IQ PREPLOG: CHC abilities and effects on reading skills--beyond g--some specific abilities important

This is an IQ PREPLOG post. The following manuscript is now "in press" and can be viewed by clicking here.

Floyd, R., Keith, T., Taub, G. McGrew, K. (2006). Cattell–Horn–Carroll Cognitive Abilities and Their Effects on Reading Decoding Skills: g Has Indirect Effects, More Specific Abilities Have Direct Effects. School Psychology Quarterly (in press 2-28-06)

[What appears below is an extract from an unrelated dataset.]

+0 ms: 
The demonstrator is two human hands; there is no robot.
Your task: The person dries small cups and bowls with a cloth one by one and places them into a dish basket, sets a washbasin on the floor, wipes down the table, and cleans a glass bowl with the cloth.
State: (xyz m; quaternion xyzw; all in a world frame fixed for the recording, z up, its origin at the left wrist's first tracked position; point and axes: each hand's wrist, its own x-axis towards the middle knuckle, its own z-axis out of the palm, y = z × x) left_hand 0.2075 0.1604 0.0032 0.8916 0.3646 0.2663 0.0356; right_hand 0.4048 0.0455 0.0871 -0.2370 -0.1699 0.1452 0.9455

  • Previous research has indicated the importance of several cognitive abilities to the acquisition and development of reading decoding skills. The findings from such research may be limited because some abilities, such as general intelligence (g), frequently have been omitted from analyses. Drawing on the ability taxonomy of the Cattell–Horn–Carroll (CHC) theory, this study employed structural equation modeling to examine the effects of CHC abilities on reading decoding skills using 5 age-differentiated subsamples from the standardization sample of the Woodcock–Johnson III (Woodcock, McGrew, Mather, 2001). Using the Spearman Model including only g, strong direct effects of g on reading decoding skills were demonstrated at all ages. Using the Two-Stratum Model including g and broad abilities, direct effects of the broad abilities Long-Term Storage and Retrieval, Processing Speed, Crystallized Intelligence, Short- Term Memory, and Auditory Processing on reading decoding skills were demonstrated at select ages. Using the Three-Stratum Model including g, broad abilities, and narrow abilities, direct effects of the broad ability Processing Speed and the narrow abilities Associative Memory, Listening Ability, General Information, Memory Span, and Phonetic Coding were demonstrated at select ages. Across both the Two-Stratum Model and the Three-Stratum Model at all ages, g had very large but indirect effects. The findings suggest that school psychologists should interpret measures of some specific cognitive abilities when conducting psychoeducational assessments designed to explain reading decoding skills.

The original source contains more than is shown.